🤖 AI Summary
X-ray images suffer from feature entanglement due to depth superposition and object semi-transparency, severely hindering detection of small prohibited items. Existing DETR-based methods struggle with uneven content query distribution and inadequate representation of overlapping object hypotheses. To address these challenges, we propose a novel Multi-class Minimum-margin Contrastive Learning (MMCL) framework: (i) a multi-class repulsion loss to enhance inter-class separability; (ii) a minimum-margin clustering loss to improve intra-class diversity; and (iii) a self-supervised query distribution rectification mechanism. Evaluated on three major X-ray benchmarks—PIXray, OPIXray, and PIDray—MMCL achieves state-of-the-art performance, significantly improving detection accuracy in overlapping and semi-transparent scenarios, particularly boosting recall for small objects.
📝 Abstract
Unlike natural images with occlusion-based overlap, X-ray images exhibit depth-induced superimposition and semi-transparent appearances, where objects at different depths overlap and their features blend together. These characteristics demand specialized mechanisms to disentangle mixed representations between target objects (e.g., prohibited items) and irrelevant backgrounds. While recent studies have explored adapting detection transformers (DETR) for anti-overlapping object detection, the importance of well-distributed content queries that represent object hypotheses remains underexplored.
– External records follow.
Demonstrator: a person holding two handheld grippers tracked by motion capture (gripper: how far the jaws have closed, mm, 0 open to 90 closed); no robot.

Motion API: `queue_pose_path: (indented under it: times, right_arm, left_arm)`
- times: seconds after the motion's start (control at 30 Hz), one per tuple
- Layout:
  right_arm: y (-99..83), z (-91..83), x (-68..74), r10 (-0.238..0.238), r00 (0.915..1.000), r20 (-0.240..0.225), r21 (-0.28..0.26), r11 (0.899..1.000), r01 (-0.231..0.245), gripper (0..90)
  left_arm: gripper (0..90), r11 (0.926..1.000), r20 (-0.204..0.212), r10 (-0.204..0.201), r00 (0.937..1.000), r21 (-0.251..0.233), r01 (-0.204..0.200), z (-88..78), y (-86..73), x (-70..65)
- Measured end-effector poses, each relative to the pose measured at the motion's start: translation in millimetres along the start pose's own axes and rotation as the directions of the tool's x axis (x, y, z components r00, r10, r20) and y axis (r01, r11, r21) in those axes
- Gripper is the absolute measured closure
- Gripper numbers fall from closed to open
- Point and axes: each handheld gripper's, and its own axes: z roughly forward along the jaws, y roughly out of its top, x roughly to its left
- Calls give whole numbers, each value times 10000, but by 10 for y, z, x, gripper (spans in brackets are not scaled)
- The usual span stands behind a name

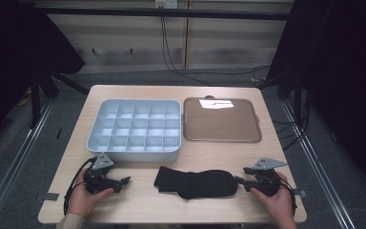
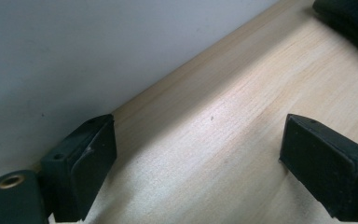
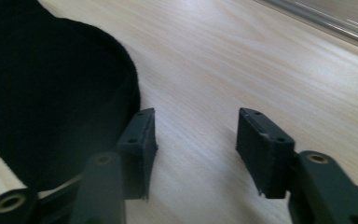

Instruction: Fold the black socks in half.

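1. Left gripper (image 1: 123, 181) sat on the table (image 1: 138, 202) well to the left of the black sock (image 1: 198, 184), just in front of the grey compartment box (image 1: 133, 128). Its jaws were spread wide with nothing but bare wood between them in the left gripper view, and the box's front wall (image 2: 74, 60) was right beside them.

2. The sock lay flat near the front edge of the table, in front of the box and the brown tray (image 1: 221, 120), between the two grippers. Its long axis ran left-right, roughly along the table's front edge. The squared-off cuff end pointed left toward the left gripper, and the rounded toe end pointed right.

3. Right gripper (image 1: 240, 181) was just off the sock's right end, jaws open and empty. In the right gripper view the sock's (image 3: 51, 102) rounded edge sat right next to one of the fingers (image 3: 142, 144), touching or nearly so, hard to say which.

4. My take on doing this step well: looked like the reach-in before a grab at each end. I'd slide the right gripper a bit further left so one jaw goes under the toe fabric and the other on top, then pinch. Keep it low and flat, since thin cloth slips out if you only catch the fuzz at the edge.

5. Left gripper had much further to travel to reach the cuff.
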Motion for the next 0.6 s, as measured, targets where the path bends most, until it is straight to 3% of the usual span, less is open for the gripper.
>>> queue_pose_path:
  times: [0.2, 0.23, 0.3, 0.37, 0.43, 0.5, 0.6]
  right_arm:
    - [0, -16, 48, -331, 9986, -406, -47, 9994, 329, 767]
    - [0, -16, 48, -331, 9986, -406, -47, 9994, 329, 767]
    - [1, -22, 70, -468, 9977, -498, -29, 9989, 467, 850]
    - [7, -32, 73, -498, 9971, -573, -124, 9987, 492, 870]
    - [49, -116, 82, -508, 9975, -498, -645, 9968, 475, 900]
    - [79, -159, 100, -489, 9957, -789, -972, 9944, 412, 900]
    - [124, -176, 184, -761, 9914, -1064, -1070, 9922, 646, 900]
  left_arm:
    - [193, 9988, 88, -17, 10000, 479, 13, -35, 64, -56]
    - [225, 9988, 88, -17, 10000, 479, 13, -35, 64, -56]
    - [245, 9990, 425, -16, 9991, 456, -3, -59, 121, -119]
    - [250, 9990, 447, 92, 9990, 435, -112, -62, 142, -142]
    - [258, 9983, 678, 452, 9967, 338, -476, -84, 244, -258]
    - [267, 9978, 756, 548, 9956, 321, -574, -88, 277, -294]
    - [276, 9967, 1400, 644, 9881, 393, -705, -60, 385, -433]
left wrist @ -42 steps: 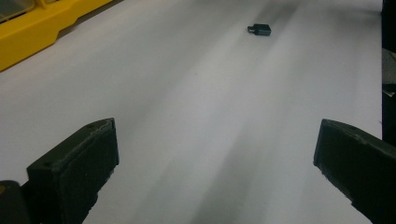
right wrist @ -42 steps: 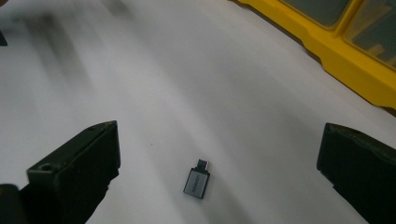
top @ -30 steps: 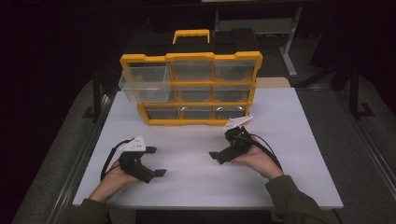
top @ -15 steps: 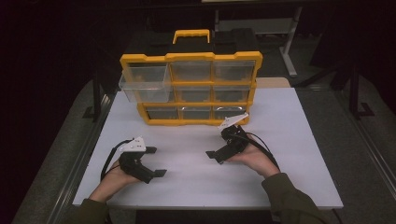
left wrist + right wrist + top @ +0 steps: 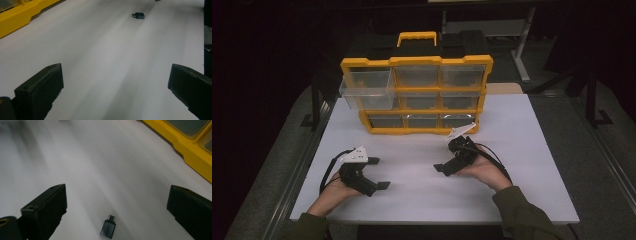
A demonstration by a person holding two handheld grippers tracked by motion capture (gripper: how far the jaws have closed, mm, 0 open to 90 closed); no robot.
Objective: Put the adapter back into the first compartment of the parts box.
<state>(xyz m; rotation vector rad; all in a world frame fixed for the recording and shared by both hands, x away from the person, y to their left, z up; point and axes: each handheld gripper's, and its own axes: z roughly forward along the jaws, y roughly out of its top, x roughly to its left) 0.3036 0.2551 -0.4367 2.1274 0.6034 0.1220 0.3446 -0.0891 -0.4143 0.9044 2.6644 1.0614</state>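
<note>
A small dark grey USB adapter lies flat on the white tabletop, low between the jaws of my right gripper, which is open around it without touching. The same adapter appears far ahead of my left gripper, which is open and holds nothing. In the high view the left gripper rests at the front left and the right gripper at the front middle, each held by a hand. Behind them stands a yellow drawer organizer with its top-left clear drawer pulled out.
The white tabletop stretches to the front edge near the forearms. The organizer's yellow base runs close on the right gripper's far right and also at the far left of the left gripper view. Dark floor and metal stands surround the table.
My right gripper has shifted slightly left and toward the person. The left gripper and the organizer have not moved.
</note>
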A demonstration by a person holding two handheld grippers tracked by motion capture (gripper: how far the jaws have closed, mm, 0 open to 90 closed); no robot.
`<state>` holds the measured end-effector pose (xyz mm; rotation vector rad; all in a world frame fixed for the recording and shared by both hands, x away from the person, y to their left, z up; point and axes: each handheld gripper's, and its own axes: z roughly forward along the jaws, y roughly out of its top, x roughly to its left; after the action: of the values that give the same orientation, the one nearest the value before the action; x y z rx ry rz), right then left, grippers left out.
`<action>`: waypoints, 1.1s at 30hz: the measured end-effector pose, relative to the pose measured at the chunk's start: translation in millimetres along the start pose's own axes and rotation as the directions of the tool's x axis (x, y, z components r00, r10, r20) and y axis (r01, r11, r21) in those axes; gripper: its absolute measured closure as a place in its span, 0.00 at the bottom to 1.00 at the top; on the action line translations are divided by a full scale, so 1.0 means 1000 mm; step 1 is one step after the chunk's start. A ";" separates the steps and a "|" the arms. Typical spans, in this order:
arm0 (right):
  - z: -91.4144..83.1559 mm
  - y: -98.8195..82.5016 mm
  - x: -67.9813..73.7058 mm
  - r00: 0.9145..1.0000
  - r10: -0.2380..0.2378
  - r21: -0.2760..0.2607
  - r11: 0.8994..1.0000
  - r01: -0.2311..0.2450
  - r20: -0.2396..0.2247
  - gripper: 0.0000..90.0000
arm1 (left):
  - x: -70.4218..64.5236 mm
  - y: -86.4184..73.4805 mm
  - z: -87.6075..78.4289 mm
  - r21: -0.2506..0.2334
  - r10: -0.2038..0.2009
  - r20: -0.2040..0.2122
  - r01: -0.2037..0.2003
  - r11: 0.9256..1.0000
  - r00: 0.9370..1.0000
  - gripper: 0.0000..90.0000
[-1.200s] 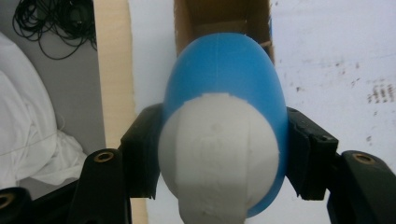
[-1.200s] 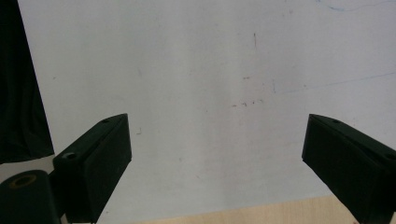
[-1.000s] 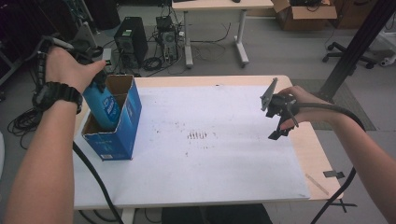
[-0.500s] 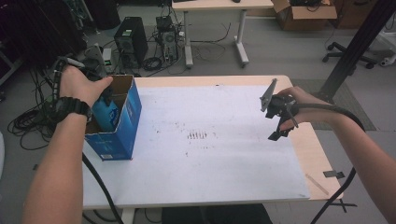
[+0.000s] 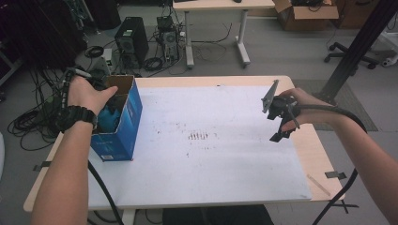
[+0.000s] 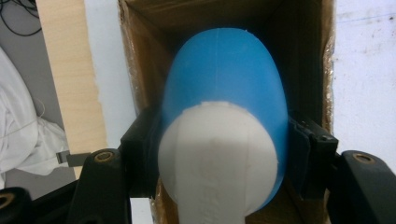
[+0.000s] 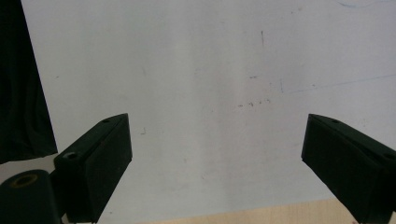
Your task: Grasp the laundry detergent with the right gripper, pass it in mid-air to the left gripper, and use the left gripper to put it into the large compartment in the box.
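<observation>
An open blue cardboard box (image 5: 123, 129) stands on the table's left side. My left gripper (image 6: 223, 140) points down into it, shut on a rounded blue object (image 6: 224, 74) with a white end (image 6: 217, 158). Both pads press on the object's sides, and the box's brown inner walls (image 6: 140, 60) surround it. In the high view a hand (image 5: 87, 93) covers that gripper at the box's mouth, with some blue (image 5: 111, 119) showing inside. My right gripper (image 5: 280, 123) hovers over the table's right side, open, with nothing between its jaws (image 7: 215, 154).
A white sheet (image 5: 211, 164) covers most of the wooden table (image 5: 319, 154); faint dark marks (image 5: 199, 136) sit near its middle. Computer towers (image 5: 126, 40) and cables lie on the floor behind. A black post (image 5: 356, 51) rises at the back right.
My left hand has come down, carrying the blue object from above the box's rim deeper into the box. The right hand has stayed where it was.
</observation>
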<state>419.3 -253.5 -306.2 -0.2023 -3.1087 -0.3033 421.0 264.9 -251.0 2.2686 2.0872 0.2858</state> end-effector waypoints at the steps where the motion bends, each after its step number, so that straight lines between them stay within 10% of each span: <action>1: 0.001 0.000 0.000 1.000 0.002 -0.001 1.000 -0.002 -0.001 0.10 | 0.000 0.000 0.001 -0.002 0.000 -0.001 0.000 1.000 1.000 0.43; 33: 0.008 0.006 0.003 1.000 -0.001 0.014 1.000 0.001 -0.018 0.10 | 0.000 -0.010 0.019 0.010 0.007 0.008 -0.008 1.000 1.000 0.43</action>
<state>416.8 -245.6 -312.4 -0.1970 -3.0926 -0.2816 414.5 267.3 -270.8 2.2797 2.0814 0.2671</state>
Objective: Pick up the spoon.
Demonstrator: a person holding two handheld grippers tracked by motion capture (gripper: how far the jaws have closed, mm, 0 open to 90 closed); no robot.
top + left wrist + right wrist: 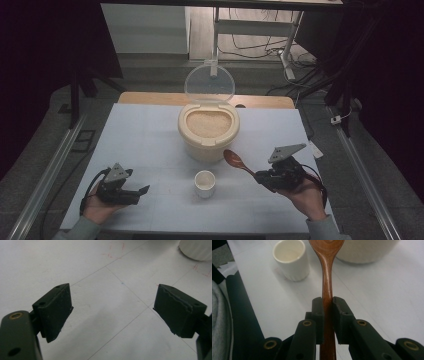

In this paper, we introduce a multi-class min-margin contrastive learning (MMCL) framework to correct the distribution of content queries, achieving balanced intra-class diversity and inter-class separability. The framework first groups content queries by object category and then applies two proposed complementary loss components: a multi-class exclusion loss to enhance inter-class separability, and a min-margin clustering loss to encourage intra-class diversity. We evaluate the proposed method on three widely used X-ray prohibited-item detection datasets, PIXray, OPIXray, and PIDray, using two backbone networks and four DETR variants. Experimental results demonstrate that MMCL effectively enhances anti-overlapping object detection and achieves state-of-the-art performance on both datasets. Code will be made publicly available on GitHub.